◆ **Directions for this task**
Output the number of lines in the entries below with the string "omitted" in them, and nothing further.

** Opening Dataset records block **

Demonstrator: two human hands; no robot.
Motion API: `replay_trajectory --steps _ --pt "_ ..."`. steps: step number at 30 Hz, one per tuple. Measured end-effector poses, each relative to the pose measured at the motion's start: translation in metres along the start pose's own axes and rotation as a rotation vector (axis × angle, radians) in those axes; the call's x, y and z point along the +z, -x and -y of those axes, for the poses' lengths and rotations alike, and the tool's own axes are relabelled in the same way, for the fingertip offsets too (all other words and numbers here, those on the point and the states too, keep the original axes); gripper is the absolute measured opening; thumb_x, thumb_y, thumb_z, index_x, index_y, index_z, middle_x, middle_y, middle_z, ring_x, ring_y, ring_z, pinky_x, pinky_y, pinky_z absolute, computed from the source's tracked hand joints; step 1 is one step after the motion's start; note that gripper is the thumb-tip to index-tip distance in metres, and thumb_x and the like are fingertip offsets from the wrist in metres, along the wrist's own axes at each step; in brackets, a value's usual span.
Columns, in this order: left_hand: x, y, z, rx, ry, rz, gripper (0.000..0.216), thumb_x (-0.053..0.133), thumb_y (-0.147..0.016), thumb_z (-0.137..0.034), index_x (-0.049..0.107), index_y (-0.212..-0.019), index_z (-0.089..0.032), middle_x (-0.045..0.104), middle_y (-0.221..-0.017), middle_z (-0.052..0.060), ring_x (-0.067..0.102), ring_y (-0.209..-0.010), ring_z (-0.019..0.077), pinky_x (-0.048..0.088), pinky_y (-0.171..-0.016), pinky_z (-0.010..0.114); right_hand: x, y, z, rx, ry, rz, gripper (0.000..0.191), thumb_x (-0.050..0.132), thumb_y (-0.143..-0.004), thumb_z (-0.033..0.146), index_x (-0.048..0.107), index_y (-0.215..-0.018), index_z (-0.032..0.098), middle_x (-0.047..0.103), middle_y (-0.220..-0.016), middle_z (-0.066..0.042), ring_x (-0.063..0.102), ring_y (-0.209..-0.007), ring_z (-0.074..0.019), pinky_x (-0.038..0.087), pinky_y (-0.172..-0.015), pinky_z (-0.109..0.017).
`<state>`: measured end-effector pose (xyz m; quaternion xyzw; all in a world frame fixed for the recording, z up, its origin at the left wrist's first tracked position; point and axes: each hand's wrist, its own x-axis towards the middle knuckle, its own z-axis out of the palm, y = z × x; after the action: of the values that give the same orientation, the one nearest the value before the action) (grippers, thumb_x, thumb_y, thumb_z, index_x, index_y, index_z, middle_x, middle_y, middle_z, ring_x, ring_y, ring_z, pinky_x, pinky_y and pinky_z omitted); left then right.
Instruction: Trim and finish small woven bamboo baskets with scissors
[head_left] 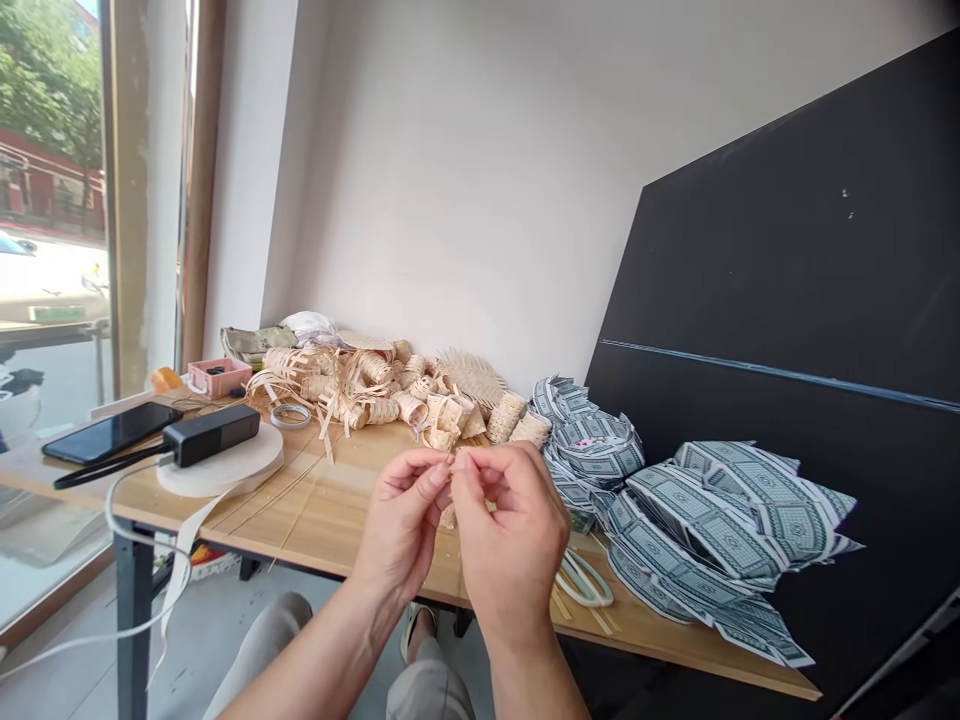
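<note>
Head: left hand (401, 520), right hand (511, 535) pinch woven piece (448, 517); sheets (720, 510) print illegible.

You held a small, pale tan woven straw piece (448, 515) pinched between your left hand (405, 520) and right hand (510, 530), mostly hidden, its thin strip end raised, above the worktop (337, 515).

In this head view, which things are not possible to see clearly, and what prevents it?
Head view:
1. The small pale woven piece, pinched between the left hand and the right hand: they cover most of it, so its shape is unclear.
2. The white looped object on the light wooden table: partly behind the right hand.
3. The dark items in the small pink plastic box: too small to identify.
</note>
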<state>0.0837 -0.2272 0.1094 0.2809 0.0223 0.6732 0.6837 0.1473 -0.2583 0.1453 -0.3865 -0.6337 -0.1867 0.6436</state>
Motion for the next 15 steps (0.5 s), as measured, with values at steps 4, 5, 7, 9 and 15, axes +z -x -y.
replay_trajectory --steps 4,5,7,9,15 --pt "0.0012 -0.0001 -0.0003 0.006 -0.006 -0.015 0.018 0.082 -0.054 -0.021 0.070 -0.067 -0.016 0.069 -0.065 0.001 0.063 -0.062 0.0093 0.051 -0.062 0.017 -0.0003 -0.0002 -0.0005 0.010 -0.019 0.002 0.012 0.054 -0.080 0.009 0.054 -0.071 0.018 0.052 -0.068 0.002 0.052 -0.058 -0.0100 0.045 -0.051 -0.020" --pt "0.0013 -0.0002 -0.0003 0.006 -0.007 -0.018 0.018 0.082 -0.054 -0.021 0.070 -0.067 -0.016 0.069 -0.065 0.001 0.063 -0.062 0.0093 0.051 -0.061 0.017 -0.0006 0.0001 -0.0008 0.011 -0.020 0.006 0.012 0.054 -0.080 0.009 0.054 -0.071 0.018 0.052 -0.068 0.002 0.052 -0.059 -0.0101 0.046 -0.051 -0.020" --pt "0.0013 -0.0004 -0.0001 0.004 -0.009 -0.022 0.019 0.082 -0.053 -0.022 0.070 -0.066 -0.016 0.068 -0.065 0.001 0.063 -0.062 0.0094 0.051 -0.061 0.017 -0.0011 0.0008 -0.0016 0.017 -0.017 0.015 0.012 0.055 -0.080 0.010 0.054 -0.072 0.018 0.053 -0.068 0.002 0.053 -0.059 -0.0102 0.046 -0.051 -0.021" --pt "0.0011 -0.0004 0.0000 0.002 -0.014 -0.021 0.019 0.082 -0.053 -0.022 0.070 -0.067 -0.016 0.068 -0.065 0.001 0.063 -0.062 0.0098 0.051 -0.061 0.017 -0.0014 0.0013 -0.0023 0.018 -0.014 0.020 0.012 0.055 -0.080 0.010 0.054 -0.072 0.019 0.053 -0.069 0.002 0.053 -0.059 -0.0098 0.046 -0.051 -0.020" --pt "0.0007 0.0005 -0.0008 -0.002 -0.025 -0.012 0.019 0.082 -0.054 -0.022 0.070 -0.067 -0.015 0.068 -0.065 0.001 0.063 -0.062 0.0100 0.051 -0.061 0.017 -0.0005 0.0005 -0.0018 0.002 -0.010 0.005 0.012 0.054 -0.079 0.008 0.054 -0.071 0.017 0.052 -0.067 0.002 0.051 -0.058 -0.0089 0.045 -0.052 -0.019"
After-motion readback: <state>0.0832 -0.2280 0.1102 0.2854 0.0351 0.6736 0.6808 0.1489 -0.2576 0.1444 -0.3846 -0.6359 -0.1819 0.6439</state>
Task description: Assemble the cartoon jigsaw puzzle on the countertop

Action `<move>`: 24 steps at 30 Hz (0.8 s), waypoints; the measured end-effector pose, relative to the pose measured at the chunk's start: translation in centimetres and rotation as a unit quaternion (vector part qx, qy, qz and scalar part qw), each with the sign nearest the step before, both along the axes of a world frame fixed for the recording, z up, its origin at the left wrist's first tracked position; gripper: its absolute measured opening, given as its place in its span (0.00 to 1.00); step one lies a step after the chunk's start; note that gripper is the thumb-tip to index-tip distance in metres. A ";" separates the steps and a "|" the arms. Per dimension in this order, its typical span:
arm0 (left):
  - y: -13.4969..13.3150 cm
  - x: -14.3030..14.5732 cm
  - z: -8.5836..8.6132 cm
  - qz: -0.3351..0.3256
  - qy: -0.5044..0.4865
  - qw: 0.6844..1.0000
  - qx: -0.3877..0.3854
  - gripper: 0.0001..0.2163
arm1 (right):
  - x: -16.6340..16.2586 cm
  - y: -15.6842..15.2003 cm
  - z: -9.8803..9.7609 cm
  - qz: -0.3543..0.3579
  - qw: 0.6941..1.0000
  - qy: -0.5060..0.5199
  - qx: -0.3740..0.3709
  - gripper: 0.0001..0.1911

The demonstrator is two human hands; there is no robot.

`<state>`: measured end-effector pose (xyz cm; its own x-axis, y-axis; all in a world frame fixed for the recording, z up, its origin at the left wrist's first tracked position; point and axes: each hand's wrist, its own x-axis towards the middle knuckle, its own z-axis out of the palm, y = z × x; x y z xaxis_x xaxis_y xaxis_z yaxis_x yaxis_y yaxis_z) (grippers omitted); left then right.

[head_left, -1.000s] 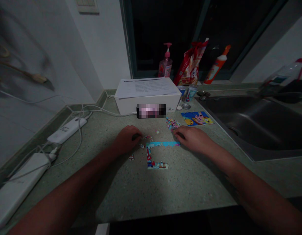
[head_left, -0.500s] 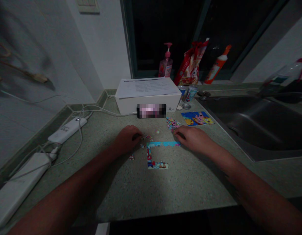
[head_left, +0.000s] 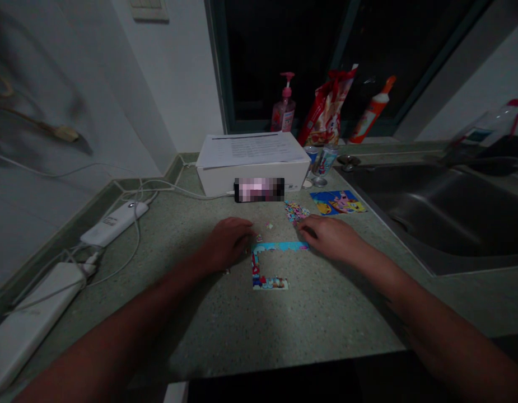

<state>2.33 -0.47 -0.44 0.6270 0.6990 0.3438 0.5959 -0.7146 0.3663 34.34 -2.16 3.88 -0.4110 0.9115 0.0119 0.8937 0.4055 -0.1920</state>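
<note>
A partly joined jigsaw border (head_left: 279,246) lies on the counter, with a top strip, a left side and a short bottom strip. My left hand (head_left: 230,242) is curled low beside its upper left corner, covering some loose pieces. What its closed fingers hold, if anything, is hidden. One loose jigsaw piece (head_left: 259,238) lies by the left fingertips, and a pale piece (head_left: 270,226) farther up. My right hand (head_left: 326,235) has thumb and fingers pinched together between the border's right end and a pile of jigsaw pieces (head_left: 296,211); whatever is in the pinch cannot be seen.
A blue cartoon picture card (head_left: 338,202) lies beside the sink (head_left: 452,207). Behind the pieces, a phone (head_left: 259,190) leans on a white box (head_left: 219,178), near cans (head_left: 327,161). White power strips (head_left: 44,302) and cables run along the left wall.
My left hand has shifted right, its fingers now over loose pieces that showed before beside the border. My right hand stays nearly where it was.
</note>
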 end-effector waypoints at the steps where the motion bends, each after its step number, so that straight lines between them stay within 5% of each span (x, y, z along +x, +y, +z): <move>1: -0.1 0.1 0.0 -0.013 -0.006 1.000 0.004 0.12 | 0.0 0.0 0.0 0.002 1.000 0.001 0.000 0.13; 9: -0.5 0.4 0.5 -0.104 0.002 0.995 -0.007 0.15 | 0.1 0.1 -0.2 0.010 1.000 -0.006 0.006 0.12; 24: -0.7 0.6 0.8 -0.056 0.044 0.997 0.005 0.13 | 0.0 0.0 -0.2 0.012 1.000 -0.003 0.008 0.13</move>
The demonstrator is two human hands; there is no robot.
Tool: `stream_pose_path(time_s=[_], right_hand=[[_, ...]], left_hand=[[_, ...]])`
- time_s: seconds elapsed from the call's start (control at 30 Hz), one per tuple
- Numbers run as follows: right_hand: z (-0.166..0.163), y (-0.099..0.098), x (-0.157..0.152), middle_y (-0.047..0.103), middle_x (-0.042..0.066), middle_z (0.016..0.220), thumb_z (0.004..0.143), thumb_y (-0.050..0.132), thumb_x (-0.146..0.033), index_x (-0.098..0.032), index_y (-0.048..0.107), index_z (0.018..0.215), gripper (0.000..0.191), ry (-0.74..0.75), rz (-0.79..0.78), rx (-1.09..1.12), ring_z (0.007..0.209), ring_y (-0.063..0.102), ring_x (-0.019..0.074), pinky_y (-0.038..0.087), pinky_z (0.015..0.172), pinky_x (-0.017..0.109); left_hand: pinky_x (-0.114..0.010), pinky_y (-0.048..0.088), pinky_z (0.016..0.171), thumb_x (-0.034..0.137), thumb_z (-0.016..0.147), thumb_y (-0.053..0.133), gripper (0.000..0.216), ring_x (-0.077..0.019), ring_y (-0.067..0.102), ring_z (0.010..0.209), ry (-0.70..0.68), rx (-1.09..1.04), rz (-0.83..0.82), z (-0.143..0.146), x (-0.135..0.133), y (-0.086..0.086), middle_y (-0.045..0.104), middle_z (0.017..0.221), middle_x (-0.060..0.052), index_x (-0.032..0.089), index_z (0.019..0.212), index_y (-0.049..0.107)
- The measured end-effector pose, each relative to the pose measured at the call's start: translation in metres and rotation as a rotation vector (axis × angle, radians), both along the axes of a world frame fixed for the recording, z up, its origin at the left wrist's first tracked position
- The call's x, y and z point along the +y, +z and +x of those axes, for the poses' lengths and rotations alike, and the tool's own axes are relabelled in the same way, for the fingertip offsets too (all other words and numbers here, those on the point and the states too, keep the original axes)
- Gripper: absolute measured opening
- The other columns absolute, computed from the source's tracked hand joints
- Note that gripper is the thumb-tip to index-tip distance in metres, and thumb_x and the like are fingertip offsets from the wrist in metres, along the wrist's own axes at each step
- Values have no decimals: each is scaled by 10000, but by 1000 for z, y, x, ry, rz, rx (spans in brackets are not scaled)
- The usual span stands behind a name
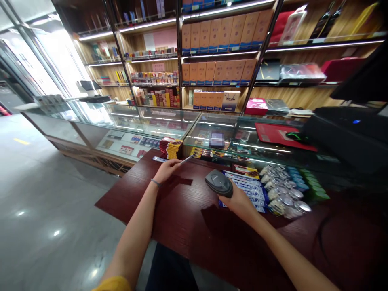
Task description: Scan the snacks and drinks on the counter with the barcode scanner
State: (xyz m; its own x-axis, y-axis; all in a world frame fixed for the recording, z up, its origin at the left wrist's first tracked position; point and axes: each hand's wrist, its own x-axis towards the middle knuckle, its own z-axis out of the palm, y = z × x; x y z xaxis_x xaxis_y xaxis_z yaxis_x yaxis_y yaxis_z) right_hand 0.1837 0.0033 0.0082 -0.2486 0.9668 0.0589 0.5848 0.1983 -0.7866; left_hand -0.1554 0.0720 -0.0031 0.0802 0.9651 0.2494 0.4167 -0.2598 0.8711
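My left hand (168, 169) is closed on a thin flat pack (185, 160), held edge-on above the dark red counter (145, 198). A band sits on that wrist. My right hand (239, 201) grips a grey handheld barcode scanner (218, 182), its head turned toward the pack. The two hands are about a hand's width apart. Just behind the scanner lies a row of blue-and-white packs (250, 188).
Stacks of red and yellow packs (171, 147) stand behind my left hand. Silver-wrapped items (283, 190) lie at right. A glass display case (151, 121) runs behind the counter, with a black monitor and till (345, 137) at right. Shelves of boxes (221, 36) fill the wall.
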Motion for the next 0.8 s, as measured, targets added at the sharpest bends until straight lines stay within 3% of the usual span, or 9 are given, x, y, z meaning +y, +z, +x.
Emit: stream_pose_path(time_s=[0.1, 0.23, 0.5, 0.63, 0.8], right_hand=[[2, -1, 2, 767, 70, 1031, 786, 665, -332, -258, 590, 1200, 427, -1, 10, 14, 1065, 704, 326, 512, 857, 391], [4, -3, 3, 758, 56, 1027, 797, 659, -340, -259, 558, 1283, 503, -23, -24, 14, 974, 719, 313, 516, 789, 386], [5, -4, 6, 755, 78, 1119, 796, 668, -329, -240, 555, 1302, 526, 7, 16, 70, 1072, 703, 305, 526, 866, 397], [2, 5, 3, 764, 65, 1023, 791, 665, -350, -238, 556, 1281, 514, -3, -21, 40, 971, 727, 305, 545, 743, 373], [-1, 7, -1, 762, 58, 987, 787, 645, -383, -249, 578, 1228, 465, 14, -43, 37, 903, 732, 307, 524, 674, 360]], left_hand=[[-357, 511, 1008, 324, 912, 629, 256, -246, 703, 1071, 141, 278, 101, -24, -3, 4, 778, 1122, -85, 222, 1093, 778], [-360, 502, 1030, 233, 870, 654, 234, -256, 698, 1089, 153, 583, 8, -47, -4, -3, 783, 1131, -72, 250, 1058, 792], [-353, 509, 984, 156, 877, 606, 286, -267, 691, 1049, 155, 792, -49, -55, -4, -2, 774, 1106, -91, 263, 1045, 812], [-374, 475, 1042, 138, 935, 528, 376, -273, 625, 1151, 154, 983, 25, -59, -14, 1, 702, 1196, -125, 268, 1183, 779], [-377, 504, 1005, 55, 948, 429, 570, -252, 649, 1133, 173, 1106, -63, -65, -27, -3, 620, 1361, -151, 263, 1458, 576]])
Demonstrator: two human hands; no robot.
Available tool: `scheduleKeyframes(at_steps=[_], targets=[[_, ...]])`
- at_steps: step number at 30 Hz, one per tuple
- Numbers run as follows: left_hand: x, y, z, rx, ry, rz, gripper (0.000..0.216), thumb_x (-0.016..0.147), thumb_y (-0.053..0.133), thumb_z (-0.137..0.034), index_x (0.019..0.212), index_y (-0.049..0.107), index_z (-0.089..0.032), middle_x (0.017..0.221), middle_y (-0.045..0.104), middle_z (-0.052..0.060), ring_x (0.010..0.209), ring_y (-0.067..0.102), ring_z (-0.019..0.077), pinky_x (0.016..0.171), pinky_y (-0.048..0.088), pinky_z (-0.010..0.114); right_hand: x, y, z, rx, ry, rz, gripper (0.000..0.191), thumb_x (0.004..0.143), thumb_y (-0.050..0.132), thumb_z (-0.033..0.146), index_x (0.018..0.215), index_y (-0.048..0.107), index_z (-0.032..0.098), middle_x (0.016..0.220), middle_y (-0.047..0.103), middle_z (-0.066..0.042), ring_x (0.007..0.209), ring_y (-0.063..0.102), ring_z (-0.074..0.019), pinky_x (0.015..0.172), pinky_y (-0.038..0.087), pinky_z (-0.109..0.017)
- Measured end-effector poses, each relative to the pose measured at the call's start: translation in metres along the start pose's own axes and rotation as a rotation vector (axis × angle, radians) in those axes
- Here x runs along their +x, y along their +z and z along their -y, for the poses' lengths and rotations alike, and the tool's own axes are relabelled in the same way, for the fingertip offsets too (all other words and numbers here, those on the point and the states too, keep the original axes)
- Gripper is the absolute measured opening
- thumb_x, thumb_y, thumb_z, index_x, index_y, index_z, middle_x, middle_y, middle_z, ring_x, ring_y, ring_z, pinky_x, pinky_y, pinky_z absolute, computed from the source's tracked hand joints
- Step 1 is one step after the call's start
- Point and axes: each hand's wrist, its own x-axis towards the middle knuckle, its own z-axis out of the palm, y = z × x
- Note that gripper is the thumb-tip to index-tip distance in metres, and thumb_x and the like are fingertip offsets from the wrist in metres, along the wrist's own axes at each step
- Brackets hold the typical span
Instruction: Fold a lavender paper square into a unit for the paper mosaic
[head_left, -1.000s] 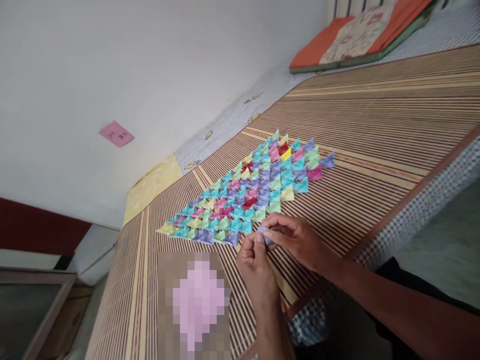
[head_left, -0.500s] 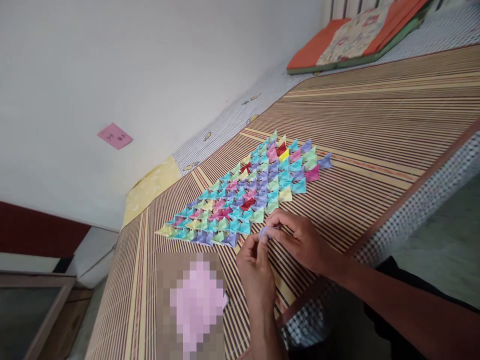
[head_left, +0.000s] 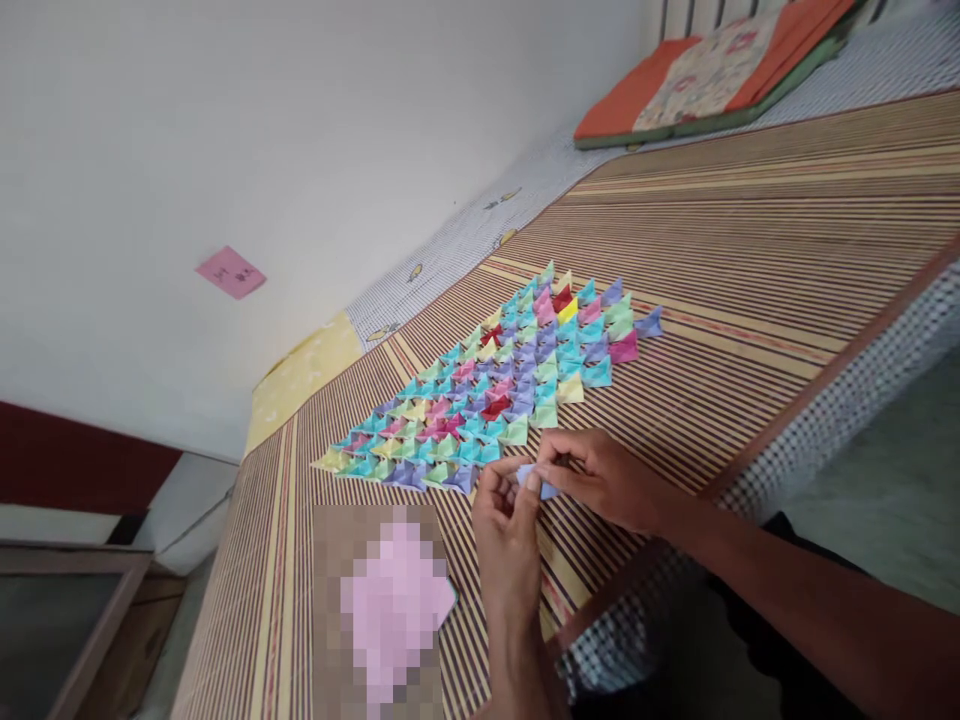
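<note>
Both my hands pinch one small lavender folded paper piece [head_left: 534,481] just above the striped bamboo mat [head_left: 750,260]. My left hand [head_left: 507,535] grips its near end with thumb and fingers closed. My right hand [head_left: 600,478] holds its far side, fingers curled over it. Just beyond the hands lies a flat patchwork of several small folded paper triangles [head_left: 495,385] in blue, green, pink, purple, yellow and red, joined edge to edge.
A blurred-out pink patch [head_left: 394,605] lies on the mat by my left hand. A white wall with a pink sticky note [head_left: 230,272] runs along the left. Orange and patterned cushions [head_left: 712,70] sit at the far end. The mat's edge [head_left: 825,385] drops off on the right.
My hands have slid slightly toward me and lower with the lavender piece, and the fingers have shifted on it. The patchwork has not moved.
</note>
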Motion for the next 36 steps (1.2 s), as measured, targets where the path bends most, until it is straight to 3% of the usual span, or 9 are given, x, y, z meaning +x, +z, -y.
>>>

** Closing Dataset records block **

◆ **Exercise response**
2